Reproducibility on ScanObjectNN #30

Closed Siyeong-Lee closed 1 year ago

Siyeong-Lee commented 1 year ago

Hi, Fabian!

I am experimenting with ScanObjectNN by setting the output channel of the model to 15 for the QM9 dataset and changing the MAE loss to cross-entropy. Additionally, the batch size is set to 4 and the learning rate is modified accordingly.

For the input values, I set the edge features to {} and the node features to {0: normalized positions of point}, and used the graph generated by KNN (k=10). Under these settings, I am not able to restore the paper's experimental results.

Please let me know if there is anything I should be concerned about.

Thank you.

FabianFuchsML commented 1 year ago

Hi Siyeong-Lee,

Happy to hear that you are interested in our work!

The relevant sections in the paper are 4.2 and D.1 in the appendix, where we discuss a number of details. Particularly important is the bit about symmetry breaking. This is an artefact of object alignment with the gravitational axis and the depth dimension of rgbd cameras.

the batch size is set to 4

This seems quite low to me and might hurt performance. We used batch size 10.

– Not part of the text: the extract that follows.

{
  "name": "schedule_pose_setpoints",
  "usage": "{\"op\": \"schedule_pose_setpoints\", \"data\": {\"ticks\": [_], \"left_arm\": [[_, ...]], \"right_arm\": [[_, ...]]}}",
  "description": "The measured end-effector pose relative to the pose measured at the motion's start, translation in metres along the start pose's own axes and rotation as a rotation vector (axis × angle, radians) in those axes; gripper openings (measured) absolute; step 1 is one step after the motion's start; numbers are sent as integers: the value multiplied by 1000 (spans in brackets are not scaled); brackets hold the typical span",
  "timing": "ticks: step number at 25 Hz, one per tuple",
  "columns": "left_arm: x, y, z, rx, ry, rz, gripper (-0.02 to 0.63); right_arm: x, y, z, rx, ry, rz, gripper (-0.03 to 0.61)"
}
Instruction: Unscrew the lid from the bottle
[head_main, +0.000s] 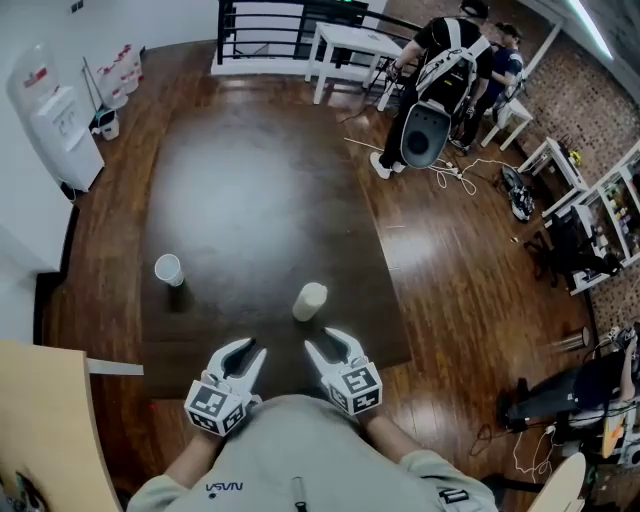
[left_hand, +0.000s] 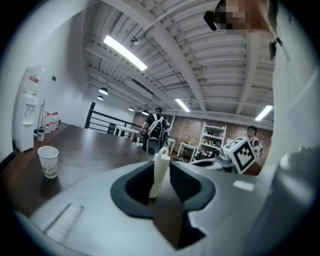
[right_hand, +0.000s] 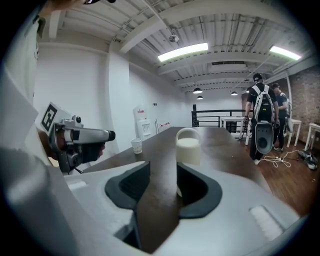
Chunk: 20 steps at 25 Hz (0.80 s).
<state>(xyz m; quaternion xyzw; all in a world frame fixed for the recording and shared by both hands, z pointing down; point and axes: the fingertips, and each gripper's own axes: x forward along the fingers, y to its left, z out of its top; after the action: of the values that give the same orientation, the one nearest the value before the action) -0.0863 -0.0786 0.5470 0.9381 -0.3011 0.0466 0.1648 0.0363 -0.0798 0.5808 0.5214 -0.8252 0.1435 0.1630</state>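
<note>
A cream bottle (head_main: 309, 301) with a loop-handled lid stands upright on the dark table (head_main: 260, 190), near its front edge. My left gripper (head_main: 248, 352) and right gripper (head_main: 325, 343) hover side by side just short of the bottle, both open with nothing between the jaws. In the left gripper view the bottle (left_hand: 161, 170) shows beyond the gap of my left gripper (left_hand: 162, 192), apart from it. The right gripper view has the bottle (right_hand: 188, 147) just past my right gripper (right_hand: 162, 187), a little to the right of the gap.
A paper cup (head_main: 168, 269) stands on the table to the bottle's left. A water dispenser (head_main: 60, 120) is against the left wall. Two people (head_main: 450, 70) stand by white tables at the back right. A pale board (head_main: 40, 420) lies at the near left.
</note>
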Motion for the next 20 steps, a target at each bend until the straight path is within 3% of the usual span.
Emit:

For the input values, I set the edge features to {}

I would advice to use the distances between pairs of points as edge features.

In general, bear in mind that this repository is a reimplementation of the original code for IP reasons. Hence, optimal hyperparameters might very well be different depending on how accurately we managed to re-implement. E.g. differences in parameter initialisations might mean different optimal learning rates etc.

However, since Nvidia published the accelerated version, I would recommend anyone to use their version of the code. They managed to speed up training of the SE(3)-Transformer by up to 21 times and reduced memory consumption by up to 43 times, which is obviously amazing. This will allow you to experiment much more quickly and try out common tricks in point cloud classification such as data augmentation, pre-training, ensembling, etc…

https://developer.nvidia.com/blog/accelerating-se3-transformers-training-using-an-nvidia-open-source-model-implementation/

Best, Fabian

Siyeong-Lee commented 1 year ago

Thank you for the reply. Your comments have been very helpful.